Perbincangan mengenai orientalisme cukup beragam. Dari tataran intelektual, cendekiawan, hingga akademisi berusaha meneropong pakem identitas orientalisme yang sebenarnya. Kajian dan analisahnya tidak hanya pada tataran eksetoris (luar) namun juga pada elemen inti esetoris (dalam). Adapun, kajian orintalisme ditingkat pemahaman konservatif, masih berkisar pada retorika sederhana, pada dasarnya tidak mau terjun terlalu dalam mengenai isu atau wacana yang disebut sebagai oriantalisme.

Kendatipun demikian, kemunculan para orientalis dengan gerakan orientaslimenya telah menyadarkan kaum Muslim agar semakin meneguhkan keyakinan akan kebenaran Islam dengan bimbingan mu’jizât Rasulullah yaitu al-Qur’an dan sunnah beliau yaitu al-Hadits.

Kedua sumber ini merupakan sasaran utama pengusung gerakan orientalisme dalam mendistorsi, mengkritisi, menginterpolasi hingga mendekonstruksi sejarah dan kesakralan baik al-Qur’an maupun al-Hadits. Alhasil, informasi tentang kebenaran Islam secara umum menjadi skeptis penuh dengan kerancuan dan kekacauan. Kekacauan dan kerancuan mengenai sebuah kebenaran adalah tujuan inti kajian orintalisme ini dibentuk.

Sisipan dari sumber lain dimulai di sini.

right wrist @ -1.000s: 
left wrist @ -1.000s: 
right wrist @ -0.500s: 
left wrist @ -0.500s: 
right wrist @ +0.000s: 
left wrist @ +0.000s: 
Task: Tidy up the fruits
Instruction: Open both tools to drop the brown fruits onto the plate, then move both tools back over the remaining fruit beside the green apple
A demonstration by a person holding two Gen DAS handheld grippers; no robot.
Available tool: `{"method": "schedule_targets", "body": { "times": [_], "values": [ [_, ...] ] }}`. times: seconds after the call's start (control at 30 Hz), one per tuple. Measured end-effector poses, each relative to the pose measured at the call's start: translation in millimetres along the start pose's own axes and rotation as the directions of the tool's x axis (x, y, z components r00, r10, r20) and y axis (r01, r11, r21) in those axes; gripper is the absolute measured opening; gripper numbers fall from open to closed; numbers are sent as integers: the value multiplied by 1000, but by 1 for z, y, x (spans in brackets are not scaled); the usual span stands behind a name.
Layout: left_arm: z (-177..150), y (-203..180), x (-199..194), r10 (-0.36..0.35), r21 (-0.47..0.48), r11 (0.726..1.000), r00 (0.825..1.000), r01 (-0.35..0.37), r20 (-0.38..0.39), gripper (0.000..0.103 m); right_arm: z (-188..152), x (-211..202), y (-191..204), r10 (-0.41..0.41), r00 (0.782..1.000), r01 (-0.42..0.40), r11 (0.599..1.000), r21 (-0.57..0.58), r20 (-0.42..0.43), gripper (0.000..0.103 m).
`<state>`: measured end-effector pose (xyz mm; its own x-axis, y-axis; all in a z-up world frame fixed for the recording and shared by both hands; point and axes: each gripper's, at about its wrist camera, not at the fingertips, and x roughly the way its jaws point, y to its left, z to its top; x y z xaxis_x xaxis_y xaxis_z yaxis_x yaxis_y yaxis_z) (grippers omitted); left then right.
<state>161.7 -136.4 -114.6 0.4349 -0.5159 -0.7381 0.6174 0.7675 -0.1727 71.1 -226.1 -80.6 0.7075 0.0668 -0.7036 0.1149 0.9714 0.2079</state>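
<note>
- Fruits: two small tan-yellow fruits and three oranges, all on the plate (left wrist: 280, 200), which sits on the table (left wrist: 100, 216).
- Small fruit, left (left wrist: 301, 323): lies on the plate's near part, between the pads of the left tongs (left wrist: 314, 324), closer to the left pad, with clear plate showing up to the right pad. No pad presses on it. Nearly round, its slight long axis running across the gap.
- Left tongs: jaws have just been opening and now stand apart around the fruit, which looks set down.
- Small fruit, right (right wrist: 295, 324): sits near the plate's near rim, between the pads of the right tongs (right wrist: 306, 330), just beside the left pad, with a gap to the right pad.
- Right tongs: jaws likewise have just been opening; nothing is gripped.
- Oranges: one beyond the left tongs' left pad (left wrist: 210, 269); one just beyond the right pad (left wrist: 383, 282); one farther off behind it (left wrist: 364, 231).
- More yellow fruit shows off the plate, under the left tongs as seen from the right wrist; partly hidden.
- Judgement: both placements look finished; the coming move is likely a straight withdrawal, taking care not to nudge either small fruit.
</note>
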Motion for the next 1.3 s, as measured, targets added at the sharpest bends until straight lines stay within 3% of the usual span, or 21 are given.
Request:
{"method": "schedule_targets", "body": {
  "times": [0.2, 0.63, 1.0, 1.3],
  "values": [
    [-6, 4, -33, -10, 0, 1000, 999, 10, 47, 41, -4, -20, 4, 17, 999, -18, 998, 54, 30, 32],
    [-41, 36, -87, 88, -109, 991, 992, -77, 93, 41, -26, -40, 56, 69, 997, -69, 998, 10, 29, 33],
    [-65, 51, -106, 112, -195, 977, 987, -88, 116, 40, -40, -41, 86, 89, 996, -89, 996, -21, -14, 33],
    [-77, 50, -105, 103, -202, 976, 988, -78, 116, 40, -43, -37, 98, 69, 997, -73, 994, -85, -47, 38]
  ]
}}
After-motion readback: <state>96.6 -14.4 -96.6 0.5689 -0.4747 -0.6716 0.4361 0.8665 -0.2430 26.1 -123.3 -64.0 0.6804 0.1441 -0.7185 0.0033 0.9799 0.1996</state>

Sasarannya jelas, yaitu dunia Timur yang notabene-nya adalah Islam. Artikel ini mencoba meneropong epistemologi orientalisme yang ditujukan dalam rangka menyerang identitas Timur yang direpresentasikan Islam dan Kristen sebagai representasi budaya Barat. Dengan menggunakan analisah deskriptif yang kemudian dapat merepresentasikan kajian dari sudut pandang kedalaman penelitian.

 Beberapa Definisi tentang Orientalisme

Secara etimologis, istilah ‘oreintalisme’ berasal dari bahasa Perancis yaitu “orient” yang maknanya adalah Timur atau bersifat kajian tentang Islam di Timur. Sementara “isme” merujuk kepada arti paham, ajaran dan ideologi.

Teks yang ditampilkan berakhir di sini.